Just as the advent of the information age underscored the need for cybersecurity, the growing threat of infectious diseases should spur significant investments in biosecurity. To prevent future pandemics, we must be as focused on adapting and surviving as the viruses we are fighting.

BOSTON – If a cyberattack upended the global economy, effectively shut down major cities like New York, and put millions of lives at risk, governments and institutions worldwide would undoubtedly respond by investing heavily in defensive capabilities. They would beef up their cybersecurity, install new safeguards, and collect data and intelligence on future threats – just as many already do in response to acts of cyber warfare.

When it comes to the equally disruptive COVID-19 pandemic, however, the response has been far less decisive.
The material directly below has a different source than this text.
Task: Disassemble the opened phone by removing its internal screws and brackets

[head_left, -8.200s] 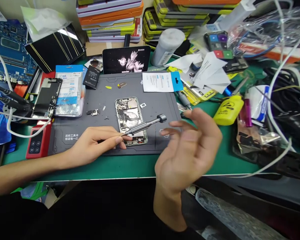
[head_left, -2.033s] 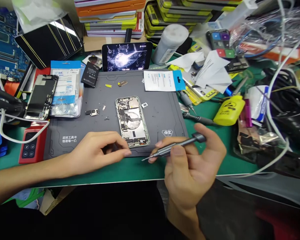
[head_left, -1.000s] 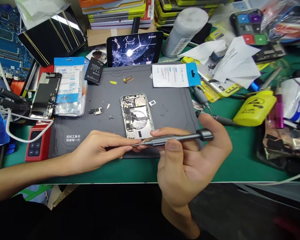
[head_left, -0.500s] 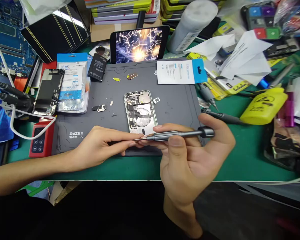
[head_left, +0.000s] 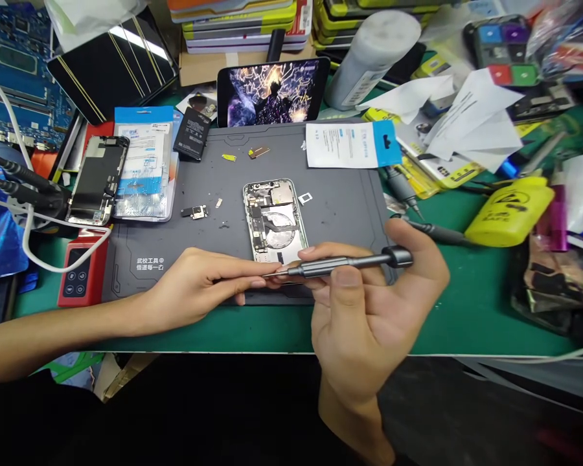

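Observation:
A dark grey precision screwdriver [head_left: 335,264] lies nearly level in my right hand [head_left: 374,317]. Thumb and fingers wrap its shaft, and its round end cap rests against the index finger. Its thin tip points left, to the fingertips of my left hand [head_left: 208,278]. Those fingertips are pinched together around the tip, at the lower edge of an opened phone [head_left: 279,223]; what they hold is hidden. The phone lies on a grey work mat [head_left: 340,213] with its circuit board and round coil exposed. A SIM tray [head_left: 305,199] sits beside its right edge.
Small parts, including a metal module [head_left: 195,211], lie left of the phone. A black battery [head_left: 192,134], detached screen [head_left: 98,178] and red device [head_left: 82,268] stand further left. A propped phone [head_left: 274,94] plays video behind. A yellow bottle [head_left: 510,210] and second screwdriver [head_left: 437,230] lie right.
The whole view has shifted slightly downward. Both hands and the screwdriver keep almost the same pose at the phone's lower edge. The picture on the propped phone is different.

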Tool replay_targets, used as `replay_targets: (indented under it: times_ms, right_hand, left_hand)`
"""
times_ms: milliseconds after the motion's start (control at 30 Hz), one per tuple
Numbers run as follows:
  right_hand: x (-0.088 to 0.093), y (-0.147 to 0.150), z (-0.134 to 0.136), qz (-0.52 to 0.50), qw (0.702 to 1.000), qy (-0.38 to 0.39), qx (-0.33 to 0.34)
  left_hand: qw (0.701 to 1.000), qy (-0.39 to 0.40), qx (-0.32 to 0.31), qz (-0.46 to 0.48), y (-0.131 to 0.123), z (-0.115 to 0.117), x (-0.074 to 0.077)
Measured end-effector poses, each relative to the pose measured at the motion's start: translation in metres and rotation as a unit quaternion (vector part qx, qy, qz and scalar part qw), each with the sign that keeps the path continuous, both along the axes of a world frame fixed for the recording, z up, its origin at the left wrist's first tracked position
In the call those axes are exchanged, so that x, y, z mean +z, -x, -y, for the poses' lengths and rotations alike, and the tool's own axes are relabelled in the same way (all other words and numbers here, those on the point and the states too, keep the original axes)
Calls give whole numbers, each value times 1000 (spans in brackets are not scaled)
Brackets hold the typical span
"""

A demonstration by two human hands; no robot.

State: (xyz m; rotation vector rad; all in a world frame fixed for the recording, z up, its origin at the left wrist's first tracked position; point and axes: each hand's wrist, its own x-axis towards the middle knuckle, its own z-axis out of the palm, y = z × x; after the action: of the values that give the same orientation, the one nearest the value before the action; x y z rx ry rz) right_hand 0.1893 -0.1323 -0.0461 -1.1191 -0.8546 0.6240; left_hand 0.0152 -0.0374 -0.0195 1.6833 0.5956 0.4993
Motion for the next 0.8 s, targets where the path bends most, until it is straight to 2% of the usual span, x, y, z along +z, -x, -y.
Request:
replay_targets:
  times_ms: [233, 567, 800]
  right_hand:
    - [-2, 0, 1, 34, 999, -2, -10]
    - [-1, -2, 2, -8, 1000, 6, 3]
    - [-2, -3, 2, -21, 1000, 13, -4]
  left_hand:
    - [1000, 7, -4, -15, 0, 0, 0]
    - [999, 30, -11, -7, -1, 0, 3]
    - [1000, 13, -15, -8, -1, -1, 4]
As new variants ravage the health and economic security of the world’s population, biosecurity measures – the early warning and monitoring technologies meant to prevent the spread of infectious diseases – are still not as layered, pervasive, or formidable as the cybersecurity systems we use to contain and mitigate the activities of computer hackers.

But as COVID-19 continues to remind us, public health and biosecurity are vital for national security. Biological viruses, much like computerized ones, attack living systems. They are ubiquitous, and though we may not always be able to escape them, we can study them and learn how to defend ourselves. New biotechnologies are analogous to software patches that protect against cyberattacks. The mRNA COVID-19 vaccines are a case in point. The scientists who developed them programmed cells to produce “good” code, giving our bodies instructions to neutralize the virus’s “bad” code.